The crux of the issue is rather mundane and boils down to just two simple problems: A lack of resources for managing and monitoring our supply of consumer and industrial goods; and a focus on ever lower prices, particularly in commoditized markets. In short, too few people are monitoring too many suppliers in a now-lengthy and often complex supply chain.
First, the bad news: Many merchants have a limited understanding of the actual content of the products that they sell. Product engineers may have generated technical specifications that drive the vendor selection and production processes, but not always. Buyers often come to Asia with a product that they want to copy or modify, without a drawing or detailed specifications of the product.
Moreover, even when buyers are armed with detailed specifications, the need to reach certain price points drives buyers and sellers to compromise on quality. In many markets, such as toys, the need to meet price points is dire. The incentives and market dynamics drive unwanted behavior. And quality can suffer.

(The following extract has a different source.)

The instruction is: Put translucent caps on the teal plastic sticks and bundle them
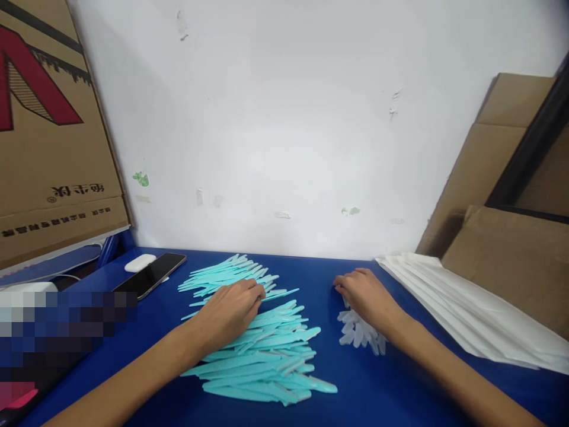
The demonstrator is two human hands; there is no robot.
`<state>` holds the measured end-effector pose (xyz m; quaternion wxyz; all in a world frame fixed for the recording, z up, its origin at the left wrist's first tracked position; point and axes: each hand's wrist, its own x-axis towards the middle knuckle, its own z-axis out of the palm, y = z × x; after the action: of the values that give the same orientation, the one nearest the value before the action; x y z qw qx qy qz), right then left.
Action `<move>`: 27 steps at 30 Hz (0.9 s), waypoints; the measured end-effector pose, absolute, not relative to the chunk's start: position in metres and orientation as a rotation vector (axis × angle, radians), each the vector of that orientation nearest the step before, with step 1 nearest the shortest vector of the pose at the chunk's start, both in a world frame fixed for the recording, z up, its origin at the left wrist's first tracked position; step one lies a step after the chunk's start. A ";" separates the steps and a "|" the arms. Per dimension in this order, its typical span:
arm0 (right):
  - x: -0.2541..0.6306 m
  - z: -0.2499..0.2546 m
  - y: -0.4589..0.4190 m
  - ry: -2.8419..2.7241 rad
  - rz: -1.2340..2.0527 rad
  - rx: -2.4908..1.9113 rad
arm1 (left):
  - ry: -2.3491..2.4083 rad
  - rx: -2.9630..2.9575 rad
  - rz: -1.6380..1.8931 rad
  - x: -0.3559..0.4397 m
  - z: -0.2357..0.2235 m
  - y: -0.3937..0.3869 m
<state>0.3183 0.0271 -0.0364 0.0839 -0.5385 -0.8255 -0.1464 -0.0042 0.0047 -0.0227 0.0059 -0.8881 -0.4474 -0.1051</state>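
The left hand [235, 303] is seen in the head view with its back turned up and its fingers curled downward, laid over the middle of a spread of turquoise strips [267, 359]. One loose strip [283, 295] is seen jutting out beside the fingertips, but whether it is pinched cannot be told, since the undersides of the fingers are hidden. The strips are heaped on a blue table [311, 270], with a smaller bunch fanned out beyond the hand and a larger one piled nearer the body; most are laid roughly crosswise and overlapped.

The right hand [367, 296] is held palm down, with its fingers bent toward the left, over the far end of a small cluster of translucent pieces [362, 332]. Its grip cannot be told either, as the fingertips are partly covered by the hand itself. The cluster is set well apart from the strips, with bare blue surface between.

To the right, white sheets [462, 311] are stacked, with brown cardboard [511, 267] propped behind. At the far left, a dark phone [153, 276] is laid just beside a white case [140, 263], and a printed carton [48, 154] is stood against the white wall [284, 118].
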 end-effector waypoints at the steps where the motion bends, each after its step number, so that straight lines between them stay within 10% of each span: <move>1: 0.317 -0.037 0.027 -2.462 -0.430 -1.586 | -1.404 -2.773 -0.355 -0.004 -0.022 0.004; 27: 0.284 -0.025 -0.004 -2.364 -0.176 -1.001 | -1.368 -2.831 -0.617 0.002 -0.016 -0.004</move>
<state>0.2836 -0.0037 -0.0250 0.2803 -0.3735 -0.8818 -0.0657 0.0016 -0.0040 -0.0158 -0.0314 -0.8831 -0.4268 -0.1925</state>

The good news: Overall, the majority of goods produced in China meet global requirements, and the procedures and costs for monitoring product quality are well known and effective — if implemented and sustained. Those companies that want and need to ensure content and quality specifications will need to hire — or rehire — qualified support teams that can document, implement, and monitor rigorous quality control procedures. These additional steps will increase costs, but this additional cost to achieve the desired level of quality is measurable.
The main result of the recent product recalls appears to be a heightened awareness and willingness to probe deeper into the supply chain and define the content of products produced in China. More deal teams will now conduct due diligence that documents sub-contractor processes, defines commodity sources, and outlines potential risks in the supply chain. This level of detail will now be required to satisfy investors, corporate counsel, and other stakeholders.
The bottom line: If we will pay for quality products and if we have adequate management oversight, we will likely find safe, high-quality products in China. If we push too hard for impossible pricing, under unreasonable time frames, and we stop monitoring what the suppliers do, we will receive low-quality goods.
Manufacturers in China can produce quality product. The question is, are we willing to pay a reasonable price for reasonable quality?